My newborn needed to nurse around the clock. My five-year-old needed all the things prepared for her to have a successful day at kindergarten: lunchbox packed, homework checked, binder signed, clothes picked out, hair combed. My three-year-old, well, suddenly he couldn’t do anything for himself. I mean ANYTHING.

Mostly, my older kids needed love and attention. They quickly grew tired of being stuck in the house with a baby, who was pretty boring by their standards. Our new baby happened to be born right before Christmas, so they didn’t even have school or the benefit of a regular routine to keep them busy. The tantrums and emotional meltdowns were firing at all cylinders from every member of my household. I was devastated at the lack of attention I was able to give my older kids.

Enter: the help.

One day, about two weeks postpartum, a dear friend asked if she could take my big kids to the zoo. She is a mom of four and knows all too well the struggle. She drove to my house first thing in the morning, picked up my older two kids, and spent nearly the whole day with them at the zoo. She dealt with a pretty epic tantrum from my three-year-old and didn’t bat an eye. She even fed them lunch at Chick-fil-A before returning them to my house happy and full.

This gift: I have no words.

The rest I received that day was great, but the real beneficiaries were my children. They were so energized the rest of the day, having had a chance to step out of newborn-land for a little while. As my newborn has gotten a little older, friends and family have offered to stay with him for small bits of time so my big kids can enjoy time with me. It’s so refreshing for all of us.

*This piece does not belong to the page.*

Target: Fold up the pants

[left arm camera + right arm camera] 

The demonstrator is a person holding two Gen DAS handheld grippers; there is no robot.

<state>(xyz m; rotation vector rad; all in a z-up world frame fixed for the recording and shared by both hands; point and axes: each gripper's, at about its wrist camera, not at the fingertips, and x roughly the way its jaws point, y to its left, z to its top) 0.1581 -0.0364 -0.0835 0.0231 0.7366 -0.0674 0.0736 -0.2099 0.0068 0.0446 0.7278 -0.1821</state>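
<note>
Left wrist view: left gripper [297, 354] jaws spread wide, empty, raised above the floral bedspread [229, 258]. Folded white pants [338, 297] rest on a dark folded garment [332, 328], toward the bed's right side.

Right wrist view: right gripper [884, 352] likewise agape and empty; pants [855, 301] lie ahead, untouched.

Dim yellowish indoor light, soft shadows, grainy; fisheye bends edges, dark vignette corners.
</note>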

So what’s my best piece of advice? If you know a mom who is about to give birth to her second, third, fourth, etc. child, offer whatever help you are able to give — cook meals, do her dishes, fold her laundry — but don’t overlook the impact entertaining her older children can have. Though they certainly love their new sibling, they don’t have the capacity to sit at home and entertain themselves during those delicate newborn days. They’re bringing their full toddler energy despite mom and dad’s exhaustion.

Like most things in mom life, it’s just a phase. I didn’t need that level of help forever. We are already finding a groove, getting out of the house, and balancing the needs of all three kids. But those early days are something different. Perhaps the best way to show a new mom some love is to love her older children. You’ll most definitely get to hold the baby after that.